Request for Question Clarification by pafalafa-ga on 07 Jun 2003 06:47 PDT
I've done an extensive search, and found quite a number of quotes
*about* Junior Walker from band members and others who knew him,
including Bill Clinton.  I have excerpts from about a dozen sources,
all told.

I've also uncovered a few little-known facts about JW himself,
including his real name (which *isn't* Autry Dewalt).

However, I haven't found any interviews of Junior Walker himself, or
his son.

Should I post what I have as an answer?

Clarification of Question by fil800-ga on 07 Jun 2003 07:07 PDT
I am surprised there are no interviews given his appearance in a film
'Tapeheads' and soloing on Foreigner's hit 'Urgent'
What about other Motown artists?

Request for Question Clarification by pafalafa-ga on 07 Jun 2003 07:07 PDT
I spoke too soon...I have found a few quotes from Junior Walker himself.

Clarification of Question by fil800-ga on 07 Jun 2003 08:38 PDT
Thank you I look forward to your answers
Answer  
Subject: Re: Legendary Sax player Junior Walker
Answered By: pafalafa-ga on 07 Jun 2003 09:30 PDT
Rated:4 out of 5 stars
 
I can't read about Junior Walker and the All Stars without a whole
Motown medley going off in my head, so this was an especially
enjoyable question for me.

As I'm sure you realize, copyright protections prohibit researchers
from posting the full text of published materials as part of our
answers.  However, I can certainly point you to articles about Junior
Walker and members of the All Stars, and provide some excerpts.

For the most part, I have focused on those that have extensive quotes
from band members and others who knew him.  But I also included a few
excerpts of information that I thought you might find interesting  I
did not find quotes from direct family members.

I hope these are what you are looking for.  But if any additional
information is needed, just post a Request for Clarification to let me
know, and I'll be happy to assist you further.


----------

Local members reflect on the All-Stars, anticipate tour
South Bend Tribune (Indiana)
Jan 05, 2003


SOUTH BEND -- Darryl Buchanan remembers how he met Junior Walker. 

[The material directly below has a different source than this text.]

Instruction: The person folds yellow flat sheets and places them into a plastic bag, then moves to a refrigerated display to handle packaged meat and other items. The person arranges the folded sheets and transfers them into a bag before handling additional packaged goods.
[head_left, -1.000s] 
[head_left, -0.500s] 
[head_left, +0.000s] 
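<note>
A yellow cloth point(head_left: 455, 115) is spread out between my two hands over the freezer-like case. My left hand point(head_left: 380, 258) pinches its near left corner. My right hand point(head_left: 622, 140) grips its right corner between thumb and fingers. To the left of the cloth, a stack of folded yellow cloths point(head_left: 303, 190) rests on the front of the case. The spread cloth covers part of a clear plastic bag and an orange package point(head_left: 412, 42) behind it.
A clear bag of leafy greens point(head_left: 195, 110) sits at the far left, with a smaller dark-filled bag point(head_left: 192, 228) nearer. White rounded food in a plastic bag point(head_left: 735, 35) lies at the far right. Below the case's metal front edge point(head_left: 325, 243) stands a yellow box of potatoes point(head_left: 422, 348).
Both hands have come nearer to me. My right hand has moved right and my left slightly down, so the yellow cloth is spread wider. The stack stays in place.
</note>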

"It was fate. An older brother lived in a house on Napier (in 1980),
and I was jogging to my brother's house (when) I met Junior's wife."

She was outside, but it was the music coming from inside the house
that drew Buchanan.

"She told me to go on in the house," Buchanan said.... 

Buchanan became an All Star at 17 in 1980 and played with the band off
and on until Walker's death in 1995.

With a recent documentary film shedding light on the role the
musicians played in creating the Motown sound, alumni from Junior
Walker and the All Stars have plans to hit the road as a part of a
revue of Motown music called "Motor City Memories."

------------

Weekly Compilation of Presidential Documents
Jun 09, 1997; 825(6);
Bill Clinton Interview with Sarah Stahly and Bill Brand of VH1

Q. That's wonderful. You mentioned black artists, black music. Was
that - you mentioned Virginia loved Elvis, and there was sort of the
Beatles. Going into black music, was that different, Motown?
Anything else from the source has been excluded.